Alexiuslied

Das Alexiuslied (französisch Vie de Saint Alexis) ist ein gegen 1050 entstandenes altfranzösisches literarisches Werk.

Diese Nachdichtung einer ursprünglich lateinisch verfassten Heiligenlegende gilt als der erste erhaltene französische Text, der über seine religiösen Intentionen hinaus deutlichen künstlerischen Ehrgeiz zeigt. In Form und Stil ist das Alexiuslied (wie das Werk in Tradition der deutschen Romanistik heißt) beeinflusst von der Gattung Heldenepos (chanson de geste), die zu seiner Entstehungszeit schon florierte. Es besteht aus 125 Strophen von je 5 assonierenden Zehnsilblern mit Zäsur nach der 4. Silbe, den ersten Versen dieses Typs, die in der französischen Literatur bekannt sind.

Erzählt wird die Geschichte einer vermutlich realen Person vom Anfang des 5. Jh.: Alexius ist zu Beginn der „Handlung“ der lang ersehnte, spät geborene einzige Sohn römischer Adeliger, der sich vom Vater in eine schöne Karriere einführen und standesgemäß verloben lassen hat, aber seiner Braut am Vorabend der Hochzeit erklärt, dass er nicht heiraten, sondern Gott dienen wolle. Er verlässt sie und seine Eltern ohne Abschied und wird über Zwischenstationen nach Edessa (heute Griechenland) geführt, wo er 17 Jahre als frommer Asket von Almosen lebt und sich z.B. Bediensteten seiner Familie, die auf der Suche nach ihm sind, nicht zu erkennen gibt. Als man ihn in Edessa als Heiligen zu verehren beginnt und eine himmlische Stimme seine Heiligkeit bestätigt, entzieht er sich der Verehrung und geht erneut auf Wanderschaft, bis er von einem Sturm zurück nach Rom geführt wird. Dort bittet er auf der Straße unerkannt seinen Vater, ihm aus Liebe zu seinem verschollenen Sohn einen Platz unter der Treppe in seinem Haus zu gewähren. Hier lebt er nochmals 17 Jahre in Armut von den Küchenresten und lässt sich vom Hauspersonal demütigen. Bevor er stirbt, verfasst er ein Schriftstück, dank dem er vom Papst im Beisein seiner Eltern, seiner Braut und des Kaisers als der Sohn des Hauses und als heilige Person erkannt wird. Danach wird er mit großem Pomp und starker Anteilnahme der Bevölkerung bestattet, was zeigt, das ihm ein Platz im Himmel sicher ist.

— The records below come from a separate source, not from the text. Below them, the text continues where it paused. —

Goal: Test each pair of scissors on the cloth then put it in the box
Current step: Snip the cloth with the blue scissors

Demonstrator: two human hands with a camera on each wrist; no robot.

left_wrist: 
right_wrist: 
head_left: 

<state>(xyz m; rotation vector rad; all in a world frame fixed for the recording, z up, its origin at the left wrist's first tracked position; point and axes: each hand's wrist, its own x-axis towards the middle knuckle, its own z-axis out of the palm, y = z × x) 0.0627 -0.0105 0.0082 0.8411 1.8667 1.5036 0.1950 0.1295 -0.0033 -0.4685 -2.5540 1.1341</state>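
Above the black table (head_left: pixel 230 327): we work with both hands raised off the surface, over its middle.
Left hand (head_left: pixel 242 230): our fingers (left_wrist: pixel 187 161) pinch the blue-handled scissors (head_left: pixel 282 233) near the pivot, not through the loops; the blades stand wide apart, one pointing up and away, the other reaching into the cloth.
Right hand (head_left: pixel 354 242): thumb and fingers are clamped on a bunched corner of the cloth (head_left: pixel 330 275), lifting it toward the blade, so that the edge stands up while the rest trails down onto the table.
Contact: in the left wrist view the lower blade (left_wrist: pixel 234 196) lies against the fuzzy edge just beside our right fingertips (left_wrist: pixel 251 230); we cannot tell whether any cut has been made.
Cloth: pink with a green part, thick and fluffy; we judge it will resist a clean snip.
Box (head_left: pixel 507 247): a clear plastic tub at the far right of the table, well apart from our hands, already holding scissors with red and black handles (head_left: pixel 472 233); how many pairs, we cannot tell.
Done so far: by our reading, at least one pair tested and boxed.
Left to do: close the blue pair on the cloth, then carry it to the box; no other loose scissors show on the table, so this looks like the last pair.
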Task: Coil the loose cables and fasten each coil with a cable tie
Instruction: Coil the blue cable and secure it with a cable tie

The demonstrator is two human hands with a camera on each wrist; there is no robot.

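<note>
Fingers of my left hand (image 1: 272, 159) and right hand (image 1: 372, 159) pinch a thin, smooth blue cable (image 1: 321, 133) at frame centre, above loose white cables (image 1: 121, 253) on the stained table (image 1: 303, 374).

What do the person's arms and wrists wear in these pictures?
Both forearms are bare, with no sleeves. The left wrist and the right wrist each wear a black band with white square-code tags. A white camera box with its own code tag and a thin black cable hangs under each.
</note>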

Die Alexius-Legende, die zu einer bedingungslosen „imitatio Christi“ (Nachahmung Christus’) aufruft, war in Mittelalter und früher Neuzeit in vielen europäischen Sprachen verbreitet. Die französische Version, die in fünf zum Teil unvollständigen Abschriften aus dem 12. und 13. Jh. erhalten ist, stammt vermutlich aus dem Nordosten des französischen Sprachgebietes. Sie ist jedoch überliefert in einer Sprache, die anglonormannisch gefärbt ist, d.h. Elemente desjenigen französischen Dialekts enthält, den die normannischen Eroberer 1066 aus der Normandie nach England mitgenommen hatten und als herrschende Schicht mehrere Generationen lang dort sprachen.